每天都做着重复的事,所以山寺中的日子过得很快。自初秋到隆冬,已过三月有余,可并未有人上山入寺来接她回宫。她甚至没收到一封来自山寺外的书信,每日青灯古佛相伴,像是被人间遗弃。
徽乾十五年冬季的雪下得比往年更厚,山上的雪又比山下的雪冷,无数片雪花层层堆叠,压垮掉几根挺拔的松枝。
雪夜明亮,屋檐下的灯笼里的烛火含蓄地发着光。披着裘衣,谢静姝蹲在门前玩雪,漫漫长夜,暂时还不愿入睡。
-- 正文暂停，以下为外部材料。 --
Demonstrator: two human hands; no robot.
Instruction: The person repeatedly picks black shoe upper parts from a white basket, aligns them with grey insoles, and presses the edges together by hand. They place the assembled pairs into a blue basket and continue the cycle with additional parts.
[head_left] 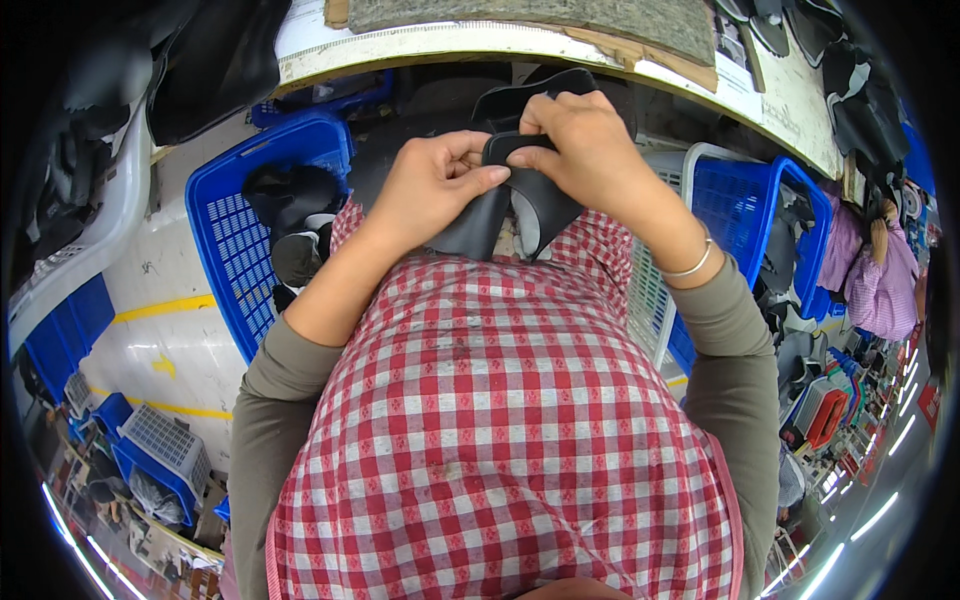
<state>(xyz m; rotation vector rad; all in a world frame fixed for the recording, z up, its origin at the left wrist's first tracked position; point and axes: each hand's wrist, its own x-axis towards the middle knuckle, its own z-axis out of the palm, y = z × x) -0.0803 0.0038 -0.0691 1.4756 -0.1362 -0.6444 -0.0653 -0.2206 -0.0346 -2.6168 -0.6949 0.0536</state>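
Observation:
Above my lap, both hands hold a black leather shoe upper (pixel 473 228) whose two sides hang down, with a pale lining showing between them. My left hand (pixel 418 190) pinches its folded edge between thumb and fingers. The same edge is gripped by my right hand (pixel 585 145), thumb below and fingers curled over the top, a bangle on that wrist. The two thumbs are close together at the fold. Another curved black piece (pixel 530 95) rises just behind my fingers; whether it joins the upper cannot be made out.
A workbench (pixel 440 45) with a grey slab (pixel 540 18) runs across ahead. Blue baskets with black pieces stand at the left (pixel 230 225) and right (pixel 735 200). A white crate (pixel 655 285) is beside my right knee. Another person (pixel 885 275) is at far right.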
抓一堆雪捏紧团成团,两个大小不一的雪球按在一起,再把树枝戳进去当做眼睛和嘴巴,就成了一个雪人。她做了七个雪人,父皇、母后、皇兄、高妈妈、陆昭、翠禾,剩下那个圆滚滚的是自己。
风声忽然变猛,灯笼里的烛火也不安地开始摇晃。
“阿嚏——阿嚏——”被风吹了一脸雪,谢静姝喷嚏打个不停。
“公主,风太大,还是回屋罢。”高妈妈说。
冷风钻进脖子里,即使围了圈狐狸毛围脖,还是觉得冷。谢静姝拢了拢裘衣,正打算回屋,却听到身后传来嘎吱嘎吱的响声。
这是踩雪的声音。
声音越来越近,也越来越急促。
回屋的脚步不由自主地站定,她望向声音传来的地方,心跳如雷,隐隐地开始期待。直到那张熟悉的脸清晰地出现在眼前时,那颗悬在半空中的心才终于落到实处。
匆匆赶来的少年并未撑伞,雪花落在他的乌黑的发丝和眉梢间,显得风尘仆仆。